The basic problem is that with the splintering of political parties beginning with the mother Congress Party, self-interest rather than ideology was the main motivating factor. The Congress traditionally was a vast tent in which the official slogan of a socialist pattern of society co-existed with extreme conservative and jaundiced views. There was magic in Jawaharlal Nehru’s leadership. After his death began a transition period in which his daughter Indira ultimately secured the leadership but had to fight her own battles to free herself from the grip of traditional power brokers by splitting the Congress twice.
The imposition of the Emergency to save Indira Gandhi’s skin brought together the traditionally bickering Opposition parties but the advent of the Janata Party in the surprise election failed because there were too many contradictions among the parties, with BJP parent Jan Sangh nursing its own ambitions in protecting its ideological mentor Rashtriya Swayamsevak Sangh.
The BJP’s assertion of its own identity and clever political footwork after identifying its leader in Narendra Modi won the party its first clear election victory in the 2014 general election. We are now living through its consequences, with the RSS driving the agenda of promoting Hindutva and the reincarnation of Nehru’s India into a Hindu India.
As with any ideological party, the BJP has set about enforcing its writ, first with changing the leadership of officially-funded historical and research organisations, then nominating a new President and vice-president steeped in RSS lore, revising textbooks (with Maharashtra abolishing the Mughal period) and catching them young in instilling RSS myths in primary school. Jawaharlal Nehru is anathema to the Sangh Parivar because he stood for everything it hated, a cosmopolitan outlook and secularism.
The BJP now prepares for the general election with the aim of capturing as many more states as possible. It has made the process of contesting elections into an art form using technological and computer science to broadcast its message far and wide and pressing into service its army of RSS volunteers and the legend of Mr Modi.
Beyond the task of facing a formidable adversary, the Opposition parties must still agree on a leader and come to accept a set of principles to lead their charge. Secularism is an easy first they can agree upon, but they need collectively to evolve a set of major policies hitting out at the stark failures of the BJP since it came to power at the Centre: total failure in creating jobs and tackling the farm crisis and ensuring security to the minorities.

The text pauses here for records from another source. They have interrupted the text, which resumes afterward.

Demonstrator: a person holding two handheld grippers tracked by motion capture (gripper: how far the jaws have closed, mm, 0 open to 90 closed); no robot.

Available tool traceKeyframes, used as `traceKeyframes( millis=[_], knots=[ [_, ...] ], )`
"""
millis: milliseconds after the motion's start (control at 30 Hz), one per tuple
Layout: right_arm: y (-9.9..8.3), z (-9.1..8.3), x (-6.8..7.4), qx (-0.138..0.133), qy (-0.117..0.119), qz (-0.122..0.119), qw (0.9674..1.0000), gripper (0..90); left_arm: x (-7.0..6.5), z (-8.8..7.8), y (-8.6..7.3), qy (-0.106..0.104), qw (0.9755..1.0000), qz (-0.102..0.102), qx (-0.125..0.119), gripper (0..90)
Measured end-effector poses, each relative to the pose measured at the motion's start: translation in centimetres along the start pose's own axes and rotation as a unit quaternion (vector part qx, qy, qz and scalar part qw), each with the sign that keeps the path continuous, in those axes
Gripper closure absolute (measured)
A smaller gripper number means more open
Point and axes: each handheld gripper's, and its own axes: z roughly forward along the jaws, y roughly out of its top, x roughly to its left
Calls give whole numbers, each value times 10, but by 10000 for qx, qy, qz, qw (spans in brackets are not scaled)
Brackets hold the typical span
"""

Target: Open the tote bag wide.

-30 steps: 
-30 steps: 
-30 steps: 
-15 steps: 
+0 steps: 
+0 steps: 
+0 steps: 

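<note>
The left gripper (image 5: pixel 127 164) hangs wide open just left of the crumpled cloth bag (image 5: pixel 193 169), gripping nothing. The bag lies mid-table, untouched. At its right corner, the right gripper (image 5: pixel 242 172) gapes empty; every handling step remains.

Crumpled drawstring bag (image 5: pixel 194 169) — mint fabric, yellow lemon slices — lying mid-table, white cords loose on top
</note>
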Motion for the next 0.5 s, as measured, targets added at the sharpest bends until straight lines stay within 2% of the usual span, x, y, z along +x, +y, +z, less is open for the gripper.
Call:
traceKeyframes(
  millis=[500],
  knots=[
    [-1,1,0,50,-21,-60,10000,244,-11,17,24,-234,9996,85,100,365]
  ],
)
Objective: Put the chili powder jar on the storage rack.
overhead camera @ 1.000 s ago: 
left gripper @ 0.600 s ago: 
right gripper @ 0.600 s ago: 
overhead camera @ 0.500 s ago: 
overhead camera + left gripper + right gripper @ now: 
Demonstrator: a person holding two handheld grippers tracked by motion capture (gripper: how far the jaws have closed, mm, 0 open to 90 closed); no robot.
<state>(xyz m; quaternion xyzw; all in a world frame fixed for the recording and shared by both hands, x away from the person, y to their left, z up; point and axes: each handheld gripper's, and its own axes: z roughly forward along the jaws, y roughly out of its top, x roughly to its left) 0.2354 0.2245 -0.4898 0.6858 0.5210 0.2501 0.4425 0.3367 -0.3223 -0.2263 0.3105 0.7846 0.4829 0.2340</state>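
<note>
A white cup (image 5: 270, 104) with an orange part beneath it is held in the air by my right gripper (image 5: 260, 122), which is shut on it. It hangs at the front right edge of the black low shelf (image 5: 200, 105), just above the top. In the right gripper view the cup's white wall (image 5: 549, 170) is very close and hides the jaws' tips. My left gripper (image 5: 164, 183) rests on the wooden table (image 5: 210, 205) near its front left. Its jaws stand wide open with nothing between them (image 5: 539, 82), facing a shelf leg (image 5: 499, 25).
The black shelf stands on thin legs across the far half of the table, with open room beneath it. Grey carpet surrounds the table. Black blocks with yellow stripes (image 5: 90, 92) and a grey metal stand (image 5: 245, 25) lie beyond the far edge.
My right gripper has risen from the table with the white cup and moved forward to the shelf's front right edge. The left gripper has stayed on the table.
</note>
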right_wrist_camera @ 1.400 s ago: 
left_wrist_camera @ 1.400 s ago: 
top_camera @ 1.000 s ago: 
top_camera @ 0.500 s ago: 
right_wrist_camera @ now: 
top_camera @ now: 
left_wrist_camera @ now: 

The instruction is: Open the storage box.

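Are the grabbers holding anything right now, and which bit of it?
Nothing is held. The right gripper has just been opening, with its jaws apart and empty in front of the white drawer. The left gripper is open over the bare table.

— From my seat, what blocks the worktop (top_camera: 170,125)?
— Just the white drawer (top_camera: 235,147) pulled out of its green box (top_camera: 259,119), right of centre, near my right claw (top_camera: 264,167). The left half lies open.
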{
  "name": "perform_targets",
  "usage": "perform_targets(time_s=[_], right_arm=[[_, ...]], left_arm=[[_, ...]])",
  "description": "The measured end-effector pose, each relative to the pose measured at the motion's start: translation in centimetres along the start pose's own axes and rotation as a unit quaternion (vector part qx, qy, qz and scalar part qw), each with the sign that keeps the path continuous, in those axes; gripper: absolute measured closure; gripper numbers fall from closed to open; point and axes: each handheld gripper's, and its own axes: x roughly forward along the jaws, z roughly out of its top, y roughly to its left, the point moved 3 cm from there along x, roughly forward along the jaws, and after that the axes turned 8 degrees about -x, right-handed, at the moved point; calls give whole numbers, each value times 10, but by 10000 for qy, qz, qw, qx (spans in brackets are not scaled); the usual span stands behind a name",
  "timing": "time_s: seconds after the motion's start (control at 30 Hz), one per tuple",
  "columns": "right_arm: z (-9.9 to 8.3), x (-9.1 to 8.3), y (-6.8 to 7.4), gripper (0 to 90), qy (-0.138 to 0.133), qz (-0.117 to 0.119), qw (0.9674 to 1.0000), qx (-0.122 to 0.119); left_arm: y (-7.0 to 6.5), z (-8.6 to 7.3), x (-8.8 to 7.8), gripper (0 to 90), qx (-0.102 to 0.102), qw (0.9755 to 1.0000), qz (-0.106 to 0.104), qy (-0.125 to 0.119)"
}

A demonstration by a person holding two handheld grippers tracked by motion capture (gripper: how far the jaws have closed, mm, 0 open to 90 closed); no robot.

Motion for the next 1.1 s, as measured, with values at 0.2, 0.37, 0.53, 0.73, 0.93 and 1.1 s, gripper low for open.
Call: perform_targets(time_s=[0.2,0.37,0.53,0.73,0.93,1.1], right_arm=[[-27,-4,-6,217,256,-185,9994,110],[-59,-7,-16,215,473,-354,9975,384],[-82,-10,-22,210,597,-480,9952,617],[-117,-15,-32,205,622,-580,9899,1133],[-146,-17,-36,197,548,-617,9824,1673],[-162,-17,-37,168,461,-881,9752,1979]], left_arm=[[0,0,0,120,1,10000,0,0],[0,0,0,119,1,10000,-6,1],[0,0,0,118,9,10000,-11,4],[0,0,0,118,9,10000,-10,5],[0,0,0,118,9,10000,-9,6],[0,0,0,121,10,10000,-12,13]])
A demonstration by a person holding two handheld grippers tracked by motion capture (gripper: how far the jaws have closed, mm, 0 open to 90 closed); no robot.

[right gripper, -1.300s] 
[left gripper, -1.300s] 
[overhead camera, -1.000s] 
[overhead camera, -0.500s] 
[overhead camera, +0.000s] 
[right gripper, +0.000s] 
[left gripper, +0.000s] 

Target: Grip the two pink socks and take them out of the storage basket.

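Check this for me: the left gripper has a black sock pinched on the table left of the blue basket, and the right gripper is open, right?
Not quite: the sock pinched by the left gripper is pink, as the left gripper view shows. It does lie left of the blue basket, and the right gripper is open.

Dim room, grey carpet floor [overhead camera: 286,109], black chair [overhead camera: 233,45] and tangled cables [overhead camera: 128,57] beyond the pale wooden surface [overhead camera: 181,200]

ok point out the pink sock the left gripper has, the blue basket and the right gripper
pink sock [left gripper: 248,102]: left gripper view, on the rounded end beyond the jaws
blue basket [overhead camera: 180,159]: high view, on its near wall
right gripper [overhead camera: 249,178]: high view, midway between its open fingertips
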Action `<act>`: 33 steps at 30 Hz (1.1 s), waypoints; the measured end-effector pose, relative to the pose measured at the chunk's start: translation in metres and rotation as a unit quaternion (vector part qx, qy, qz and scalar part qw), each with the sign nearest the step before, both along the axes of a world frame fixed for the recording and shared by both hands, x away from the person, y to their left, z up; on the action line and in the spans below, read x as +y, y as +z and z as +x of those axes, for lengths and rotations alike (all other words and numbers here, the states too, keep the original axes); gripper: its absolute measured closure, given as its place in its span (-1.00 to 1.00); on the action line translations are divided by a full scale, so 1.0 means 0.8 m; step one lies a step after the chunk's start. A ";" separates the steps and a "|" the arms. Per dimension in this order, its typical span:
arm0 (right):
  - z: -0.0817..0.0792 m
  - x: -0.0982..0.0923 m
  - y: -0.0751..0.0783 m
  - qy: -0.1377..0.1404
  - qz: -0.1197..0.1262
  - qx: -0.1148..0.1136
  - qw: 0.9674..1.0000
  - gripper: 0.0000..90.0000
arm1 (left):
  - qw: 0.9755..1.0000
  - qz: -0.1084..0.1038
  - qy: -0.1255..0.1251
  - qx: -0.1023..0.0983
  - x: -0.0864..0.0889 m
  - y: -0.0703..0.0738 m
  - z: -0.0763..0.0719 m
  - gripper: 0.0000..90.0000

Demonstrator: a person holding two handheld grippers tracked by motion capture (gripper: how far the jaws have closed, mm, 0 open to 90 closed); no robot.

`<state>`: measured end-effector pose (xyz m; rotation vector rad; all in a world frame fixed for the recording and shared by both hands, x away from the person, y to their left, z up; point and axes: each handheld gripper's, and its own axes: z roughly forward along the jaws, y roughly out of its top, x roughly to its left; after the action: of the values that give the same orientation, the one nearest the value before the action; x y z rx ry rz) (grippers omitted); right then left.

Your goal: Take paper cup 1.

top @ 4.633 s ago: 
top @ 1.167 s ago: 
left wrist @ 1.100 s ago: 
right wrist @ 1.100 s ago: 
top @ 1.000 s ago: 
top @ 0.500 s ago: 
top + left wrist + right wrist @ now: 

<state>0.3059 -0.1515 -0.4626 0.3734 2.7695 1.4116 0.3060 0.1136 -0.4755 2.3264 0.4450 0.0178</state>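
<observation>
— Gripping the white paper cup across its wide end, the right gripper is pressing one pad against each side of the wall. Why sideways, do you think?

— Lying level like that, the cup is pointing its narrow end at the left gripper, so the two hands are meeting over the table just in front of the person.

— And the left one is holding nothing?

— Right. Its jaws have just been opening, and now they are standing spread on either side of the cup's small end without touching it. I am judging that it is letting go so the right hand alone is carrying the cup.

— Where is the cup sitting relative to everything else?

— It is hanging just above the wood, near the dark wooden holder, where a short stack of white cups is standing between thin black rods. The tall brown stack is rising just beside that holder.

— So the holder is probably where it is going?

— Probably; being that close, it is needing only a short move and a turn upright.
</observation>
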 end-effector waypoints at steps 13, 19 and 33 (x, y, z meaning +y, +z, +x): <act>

The BJP believes that the Opposition’s emphasis on protecting Muslims would only consolidate the Hindu vote behind it. But the ruling party has no defence on its signal failure in creating jobs and is hopelessly at sea in tackling the deep agricultural crisis. Besides, it’s still licking its wounds in trying to explain away the sharp dip in national economic performance. But first the Opposition must come together and agree on a leader.